Elliott Keene is a third grader in the small, nonmagical town of Wolf’s End. His parents, Greta and Christian, are witches from a magical place called Moonstone. They all live in the ordinary, human world under orders from Enchantra, Moonstone’s ruler, so that they can protect average people from magical harm. Sloan Moonbeam, another guardian witch, is Elliott’s teacher. He begins to suspect that Elliott is psychic, and he warns the boy that he must keep his powers secret, even from his best friend, Lucas. Elliott’s life grows more complicated when Mr. Moonbeam and his parents learn from Syballine, another guardian, that Noir, ruler of Moonstone’s Dark Lands, is hunting for the Halloween crystal—an artifact that would allow him to unleash a horde of monsters and potentially rule both Moonstone and the nonmagical world. Thankfully, Noir can’t enter Wolf’s End, but he has his sights set on kidnapping Syballine’s talented daughter, Sabrina. Mr. Moonbeam takes Sabrina into his care, placing her in his classroom, while the guardians hide the Halloween Crystal. Greta looks into the crystal and sees the Mossy Mansion on Rose Hill, so the magicians go there on a mission—but they seem to encounter Noir’s agents at every turn.
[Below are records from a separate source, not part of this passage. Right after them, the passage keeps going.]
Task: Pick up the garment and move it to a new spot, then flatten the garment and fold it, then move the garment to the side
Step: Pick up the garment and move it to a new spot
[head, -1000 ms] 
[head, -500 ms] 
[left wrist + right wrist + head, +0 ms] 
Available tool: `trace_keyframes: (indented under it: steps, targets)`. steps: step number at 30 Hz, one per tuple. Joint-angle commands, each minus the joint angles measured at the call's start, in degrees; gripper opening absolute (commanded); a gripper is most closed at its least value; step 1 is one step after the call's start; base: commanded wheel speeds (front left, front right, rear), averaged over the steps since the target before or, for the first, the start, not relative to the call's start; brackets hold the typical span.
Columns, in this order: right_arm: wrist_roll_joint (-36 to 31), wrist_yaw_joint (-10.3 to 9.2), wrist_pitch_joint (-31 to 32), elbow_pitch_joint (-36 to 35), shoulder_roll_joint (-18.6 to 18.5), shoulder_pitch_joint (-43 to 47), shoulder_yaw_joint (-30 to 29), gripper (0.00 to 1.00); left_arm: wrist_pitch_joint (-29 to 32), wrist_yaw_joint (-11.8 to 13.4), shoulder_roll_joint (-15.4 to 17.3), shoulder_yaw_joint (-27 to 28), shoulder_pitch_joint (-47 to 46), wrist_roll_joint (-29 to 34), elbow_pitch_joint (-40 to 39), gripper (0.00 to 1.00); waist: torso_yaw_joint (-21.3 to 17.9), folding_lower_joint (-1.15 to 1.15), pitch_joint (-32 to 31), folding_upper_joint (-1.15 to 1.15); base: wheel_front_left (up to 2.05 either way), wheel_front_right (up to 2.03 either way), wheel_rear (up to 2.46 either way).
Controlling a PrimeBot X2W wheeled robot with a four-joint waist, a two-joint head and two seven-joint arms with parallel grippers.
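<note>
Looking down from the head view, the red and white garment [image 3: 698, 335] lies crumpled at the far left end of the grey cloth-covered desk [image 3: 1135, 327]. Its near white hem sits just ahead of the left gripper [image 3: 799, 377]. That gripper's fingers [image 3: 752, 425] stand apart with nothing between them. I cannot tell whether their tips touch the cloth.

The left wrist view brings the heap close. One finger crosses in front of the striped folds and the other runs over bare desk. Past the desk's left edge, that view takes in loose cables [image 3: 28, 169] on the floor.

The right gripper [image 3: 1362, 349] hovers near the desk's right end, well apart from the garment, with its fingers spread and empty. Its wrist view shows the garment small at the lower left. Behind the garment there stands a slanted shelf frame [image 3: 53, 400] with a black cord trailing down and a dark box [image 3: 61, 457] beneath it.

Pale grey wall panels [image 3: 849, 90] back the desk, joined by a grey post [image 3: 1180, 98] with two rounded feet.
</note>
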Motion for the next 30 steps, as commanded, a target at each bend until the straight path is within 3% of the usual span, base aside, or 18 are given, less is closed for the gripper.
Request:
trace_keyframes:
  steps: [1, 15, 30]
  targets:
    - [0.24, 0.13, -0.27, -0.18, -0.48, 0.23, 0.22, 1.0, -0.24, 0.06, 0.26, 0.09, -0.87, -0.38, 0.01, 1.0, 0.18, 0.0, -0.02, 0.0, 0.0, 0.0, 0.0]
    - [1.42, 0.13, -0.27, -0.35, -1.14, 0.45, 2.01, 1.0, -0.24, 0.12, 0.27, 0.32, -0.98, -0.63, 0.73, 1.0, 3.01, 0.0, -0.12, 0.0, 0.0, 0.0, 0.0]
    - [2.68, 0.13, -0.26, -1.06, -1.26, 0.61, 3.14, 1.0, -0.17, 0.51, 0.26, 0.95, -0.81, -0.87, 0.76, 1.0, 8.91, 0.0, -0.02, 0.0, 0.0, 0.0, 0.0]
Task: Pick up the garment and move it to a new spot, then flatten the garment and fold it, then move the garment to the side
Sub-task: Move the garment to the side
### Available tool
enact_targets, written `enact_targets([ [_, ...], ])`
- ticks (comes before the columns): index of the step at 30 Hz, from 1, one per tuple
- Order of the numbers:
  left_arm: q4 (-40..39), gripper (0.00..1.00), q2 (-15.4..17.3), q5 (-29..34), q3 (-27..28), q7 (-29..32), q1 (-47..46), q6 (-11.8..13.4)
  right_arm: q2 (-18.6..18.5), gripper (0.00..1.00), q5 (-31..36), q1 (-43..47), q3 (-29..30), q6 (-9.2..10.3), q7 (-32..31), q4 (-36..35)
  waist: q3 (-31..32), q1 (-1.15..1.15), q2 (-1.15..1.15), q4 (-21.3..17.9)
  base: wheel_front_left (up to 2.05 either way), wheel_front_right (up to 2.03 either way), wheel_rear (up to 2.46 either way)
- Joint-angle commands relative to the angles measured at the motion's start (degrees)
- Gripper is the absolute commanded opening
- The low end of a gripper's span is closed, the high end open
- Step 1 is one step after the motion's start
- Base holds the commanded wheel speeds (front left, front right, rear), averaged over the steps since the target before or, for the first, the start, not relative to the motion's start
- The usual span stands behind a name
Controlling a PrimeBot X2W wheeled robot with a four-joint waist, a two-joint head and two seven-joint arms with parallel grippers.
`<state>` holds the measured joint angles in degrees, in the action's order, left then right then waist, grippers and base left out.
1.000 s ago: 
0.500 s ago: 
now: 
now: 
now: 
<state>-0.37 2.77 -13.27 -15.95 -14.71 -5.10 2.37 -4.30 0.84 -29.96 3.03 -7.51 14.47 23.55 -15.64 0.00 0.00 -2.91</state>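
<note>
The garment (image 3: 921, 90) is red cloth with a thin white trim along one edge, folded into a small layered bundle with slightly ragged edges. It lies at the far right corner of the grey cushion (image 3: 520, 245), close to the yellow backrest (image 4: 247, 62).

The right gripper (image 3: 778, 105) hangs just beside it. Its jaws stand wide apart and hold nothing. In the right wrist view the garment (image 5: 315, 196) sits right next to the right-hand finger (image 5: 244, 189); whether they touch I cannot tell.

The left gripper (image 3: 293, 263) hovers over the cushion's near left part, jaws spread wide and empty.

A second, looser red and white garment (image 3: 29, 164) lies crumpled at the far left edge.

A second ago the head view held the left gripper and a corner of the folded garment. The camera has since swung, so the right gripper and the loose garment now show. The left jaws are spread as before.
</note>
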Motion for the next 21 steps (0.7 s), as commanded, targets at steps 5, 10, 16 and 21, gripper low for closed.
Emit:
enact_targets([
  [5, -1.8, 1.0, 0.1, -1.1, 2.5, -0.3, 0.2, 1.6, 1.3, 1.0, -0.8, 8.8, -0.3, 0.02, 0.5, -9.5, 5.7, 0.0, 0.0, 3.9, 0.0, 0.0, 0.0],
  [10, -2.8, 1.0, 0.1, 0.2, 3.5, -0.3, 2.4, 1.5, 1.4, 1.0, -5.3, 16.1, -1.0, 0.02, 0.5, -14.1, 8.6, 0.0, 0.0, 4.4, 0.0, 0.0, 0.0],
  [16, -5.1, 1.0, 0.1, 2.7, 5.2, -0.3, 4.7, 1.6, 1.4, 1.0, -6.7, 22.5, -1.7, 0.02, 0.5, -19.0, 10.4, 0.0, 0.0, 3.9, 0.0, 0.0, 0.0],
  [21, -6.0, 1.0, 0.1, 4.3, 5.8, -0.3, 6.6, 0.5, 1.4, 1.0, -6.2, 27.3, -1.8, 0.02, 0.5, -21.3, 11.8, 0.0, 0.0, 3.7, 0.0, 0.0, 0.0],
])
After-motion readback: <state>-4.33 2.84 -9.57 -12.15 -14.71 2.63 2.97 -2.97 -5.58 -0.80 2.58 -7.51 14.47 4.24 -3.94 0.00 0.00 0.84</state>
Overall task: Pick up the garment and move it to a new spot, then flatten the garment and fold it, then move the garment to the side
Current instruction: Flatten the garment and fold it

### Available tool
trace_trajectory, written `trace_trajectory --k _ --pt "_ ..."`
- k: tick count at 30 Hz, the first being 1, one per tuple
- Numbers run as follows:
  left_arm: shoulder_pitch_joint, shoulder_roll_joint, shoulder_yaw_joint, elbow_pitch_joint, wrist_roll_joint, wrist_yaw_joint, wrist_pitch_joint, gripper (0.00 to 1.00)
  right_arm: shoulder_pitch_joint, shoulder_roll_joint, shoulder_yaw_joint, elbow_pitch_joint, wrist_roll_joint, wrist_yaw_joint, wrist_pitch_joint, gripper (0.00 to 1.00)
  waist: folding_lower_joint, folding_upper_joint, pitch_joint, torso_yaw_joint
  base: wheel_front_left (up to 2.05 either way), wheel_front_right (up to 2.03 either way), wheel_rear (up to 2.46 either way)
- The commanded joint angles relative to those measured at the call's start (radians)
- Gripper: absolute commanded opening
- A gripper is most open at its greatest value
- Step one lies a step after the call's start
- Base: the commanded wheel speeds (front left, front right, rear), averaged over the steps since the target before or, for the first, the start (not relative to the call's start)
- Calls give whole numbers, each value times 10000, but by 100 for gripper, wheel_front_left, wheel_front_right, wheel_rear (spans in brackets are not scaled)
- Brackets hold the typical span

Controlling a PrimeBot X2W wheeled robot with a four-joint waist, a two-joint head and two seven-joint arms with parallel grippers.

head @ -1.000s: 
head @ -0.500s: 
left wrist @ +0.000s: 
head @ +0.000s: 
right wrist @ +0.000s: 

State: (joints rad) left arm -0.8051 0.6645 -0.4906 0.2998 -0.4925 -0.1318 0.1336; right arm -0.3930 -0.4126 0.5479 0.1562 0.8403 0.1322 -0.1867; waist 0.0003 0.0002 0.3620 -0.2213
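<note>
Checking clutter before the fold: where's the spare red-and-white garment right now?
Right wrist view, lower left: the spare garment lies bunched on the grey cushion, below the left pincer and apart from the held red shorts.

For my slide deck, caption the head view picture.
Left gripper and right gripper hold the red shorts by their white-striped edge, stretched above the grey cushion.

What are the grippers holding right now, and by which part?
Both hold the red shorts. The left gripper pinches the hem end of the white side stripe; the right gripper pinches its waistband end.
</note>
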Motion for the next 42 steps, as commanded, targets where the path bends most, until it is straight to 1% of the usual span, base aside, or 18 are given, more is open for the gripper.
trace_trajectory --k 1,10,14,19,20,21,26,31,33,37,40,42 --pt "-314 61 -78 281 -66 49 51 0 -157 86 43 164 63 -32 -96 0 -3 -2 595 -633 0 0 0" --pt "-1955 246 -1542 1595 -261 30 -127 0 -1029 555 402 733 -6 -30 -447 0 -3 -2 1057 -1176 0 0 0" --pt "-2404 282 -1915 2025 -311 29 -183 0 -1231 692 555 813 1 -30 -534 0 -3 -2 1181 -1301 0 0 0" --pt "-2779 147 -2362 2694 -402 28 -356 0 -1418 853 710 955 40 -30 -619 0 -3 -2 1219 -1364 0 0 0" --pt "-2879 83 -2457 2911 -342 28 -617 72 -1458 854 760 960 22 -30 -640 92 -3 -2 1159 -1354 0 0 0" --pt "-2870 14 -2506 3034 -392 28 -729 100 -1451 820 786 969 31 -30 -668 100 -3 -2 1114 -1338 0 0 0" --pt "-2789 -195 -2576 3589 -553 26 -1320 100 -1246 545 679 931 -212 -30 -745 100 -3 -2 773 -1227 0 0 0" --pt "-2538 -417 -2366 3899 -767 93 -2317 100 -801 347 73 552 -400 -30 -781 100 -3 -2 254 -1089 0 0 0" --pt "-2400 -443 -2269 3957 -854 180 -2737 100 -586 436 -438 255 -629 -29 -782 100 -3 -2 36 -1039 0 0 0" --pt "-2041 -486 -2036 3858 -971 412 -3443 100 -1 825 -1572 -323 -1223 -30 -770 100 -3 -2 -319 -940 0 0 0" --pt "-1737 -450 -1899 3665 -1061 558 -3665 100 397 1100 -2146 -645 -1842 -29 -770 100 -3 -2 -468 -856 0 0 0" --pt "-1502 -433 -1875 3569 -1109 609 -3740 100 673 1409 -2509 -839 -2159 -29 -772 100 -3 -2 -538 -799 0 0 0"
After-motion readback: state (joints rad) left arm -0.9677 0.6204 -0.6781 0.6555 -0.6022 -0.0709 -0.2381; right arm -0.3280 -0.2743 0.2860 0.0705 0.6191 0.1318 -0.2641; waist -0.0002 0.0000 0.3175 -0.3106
Cowan’s middle-grade fantasy celebrates Halloween as both a colorful holiday and as a spiritual event; indeed, the plot revolves around stopping Noir on that night—a time when the “veil between the two worlds is paper thin.” Sabrina is a well-developed, egocentric character who notes that, “I’ve always gotten everything I’ve ever wanted.” But later, when Elliott complains about being an imperfect witch, his teacher says, “Nothing worthwhile comes easy,” a statement that remains valid beyond childhood. Cowan also engagingly reveres the seasons—especially fall: “Life is nature and nature is life.” A dazzling, creature-filled finale leaves possibilities open for further adventures.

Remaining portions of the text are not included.